By overexpressing the RtΔ9FAD gene into R. toruloides, the transformant produces 5-fold more oleic acid content in total amount (54). At the same time, Liu and his colleague (23) reported a Δ9-desaturase from Phaeodactylum tricornutum to prefer palmitic acid-ACP as a substrate to promote the palmitoleic acid under average and stress culture conditions. Rau and his colleague also find that the Δ9-desaturase from Aurantiochytrium sp. T66 could accept palmitic acid and stearic acid as substrates (59). The reasonable explanation for substrate preference was also given out through homology modeling and docking in the last paragraph.

Δ12-Desaturase

Δ12-desaturase is a vital enzyme in the first step of LCPUFAs synthesized from LCMUFAs, which catalyze oleic acid (OA, 18:1Δ9) to linoleic acid (LA, 18:2Δ9,12) (Figure 1). Scientists also have identified and characterized the various Δ12-fatty acid desaturase gene from Isochrysis galbana (24), Acanthamoeba castellanii (25), Chlamydomonas sp. (26), Calendula officinalis (27), Helianthus annuus (28), Chlorella vulgaris (29), P. tricornutum (30), and Haematococcus pluvialis (31), whose detailed information is listed in Table 1. These Δ12-desaturases also share three conserved histidine boxes, which are considered the catalytic center and are critical for desaturase activity.

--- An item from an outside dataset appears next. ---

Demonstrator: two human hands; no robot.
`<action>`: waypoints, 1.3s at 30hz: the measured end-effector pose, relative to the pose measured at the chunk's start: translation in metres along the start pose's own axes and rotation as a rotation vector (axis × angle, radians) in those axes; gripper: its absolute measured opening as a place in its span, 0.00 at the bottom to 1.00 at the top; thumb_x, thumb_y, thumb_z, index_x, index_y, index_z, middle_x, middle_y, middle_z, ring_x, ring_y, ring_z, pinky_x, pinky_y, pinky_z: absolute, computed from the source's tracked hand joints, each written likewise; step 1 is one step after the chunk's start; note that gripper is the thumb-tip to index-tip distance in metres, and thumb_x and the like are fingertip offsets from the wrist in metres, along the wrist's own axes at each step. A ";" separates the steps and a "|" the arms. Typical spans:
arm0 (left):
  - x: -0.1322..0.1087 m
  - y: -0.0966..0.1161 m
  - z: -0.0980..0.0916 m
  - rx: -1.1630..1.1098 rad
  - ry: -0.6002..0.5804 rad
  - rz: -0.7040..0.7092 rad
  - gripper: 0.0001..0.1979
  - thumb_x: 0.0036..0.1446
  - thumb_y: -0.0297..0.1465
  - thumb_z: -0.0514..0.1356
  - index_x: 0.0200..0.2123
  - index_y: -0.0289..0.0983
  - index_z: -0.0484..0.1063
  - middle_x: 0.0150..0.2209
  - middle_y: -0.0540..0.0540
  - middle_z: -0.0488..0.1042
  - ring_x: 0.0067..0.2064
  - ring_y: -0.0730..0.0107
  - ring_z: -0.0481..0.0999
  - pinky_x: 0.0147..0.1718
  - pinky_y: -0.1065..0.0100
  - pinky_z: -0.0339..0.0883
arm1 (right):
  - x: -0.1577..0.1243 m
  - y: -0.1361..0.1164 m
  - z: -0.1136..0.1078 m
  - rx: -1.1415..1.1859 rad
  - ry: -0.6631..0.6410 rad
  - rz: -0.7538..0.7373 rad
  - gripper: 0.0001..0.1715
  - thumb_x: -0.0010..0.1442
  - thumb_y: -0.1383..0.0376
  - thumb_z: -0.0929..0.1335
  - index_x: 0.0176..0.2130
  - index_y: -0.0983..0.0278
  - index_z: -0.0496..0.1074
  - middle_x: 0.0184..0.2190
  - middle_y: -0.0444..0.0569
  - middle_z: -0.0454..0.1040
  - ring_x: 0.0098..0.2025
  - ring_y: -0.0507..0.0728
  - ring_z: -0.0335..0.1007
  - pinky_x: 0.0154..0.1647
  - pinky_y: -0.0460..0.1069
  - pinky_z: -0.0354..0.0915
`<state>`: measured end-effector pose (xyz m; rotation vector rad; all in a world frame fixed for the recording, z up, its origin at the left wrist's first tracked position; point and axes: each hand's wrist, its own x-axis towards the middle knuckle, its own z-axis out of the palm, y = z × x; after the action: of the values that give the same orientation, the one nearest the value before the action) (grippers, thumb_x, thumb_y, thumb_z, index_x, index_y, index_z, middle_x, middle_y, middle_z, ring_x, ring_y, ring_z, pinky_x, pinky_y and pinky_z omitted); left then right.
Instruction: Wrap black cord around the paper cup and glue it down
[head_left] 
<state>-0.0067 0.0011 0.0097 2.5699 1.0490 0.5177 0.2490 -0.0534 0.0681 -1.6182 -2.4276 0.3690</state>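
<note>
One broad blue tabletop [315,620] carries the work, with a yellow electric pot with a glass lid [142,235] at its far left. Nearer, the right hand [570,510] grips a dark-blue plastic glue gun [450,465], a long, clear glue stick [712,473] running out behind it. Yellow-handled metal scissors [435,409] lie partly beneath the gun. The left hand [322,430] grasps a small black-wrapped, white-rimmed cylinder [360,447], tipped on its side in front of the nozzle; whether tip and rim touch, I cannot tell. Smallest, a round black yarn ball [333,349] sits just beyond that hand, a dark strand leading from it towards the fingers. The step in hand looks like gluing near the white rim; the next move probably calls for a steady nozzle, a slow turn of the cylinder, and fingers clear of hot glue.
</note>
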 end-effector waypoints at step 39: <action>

Different environment stressors will influence the FAD2 (coding Δ12-desaturase) transcription of the oleaginous microorganism. In Y. lipolytica, the low temperature or substrate (n-alkanes or oleic acid) induce the upregulation of Δ12-desaturase (60). Similarly, low temperature (15°C), high salinity (salinity of 62 and 93%), and nitrogen starvation (220 μmol/L) upregulate the abundance of IgFAD2 transcript in I. galbana as well (24).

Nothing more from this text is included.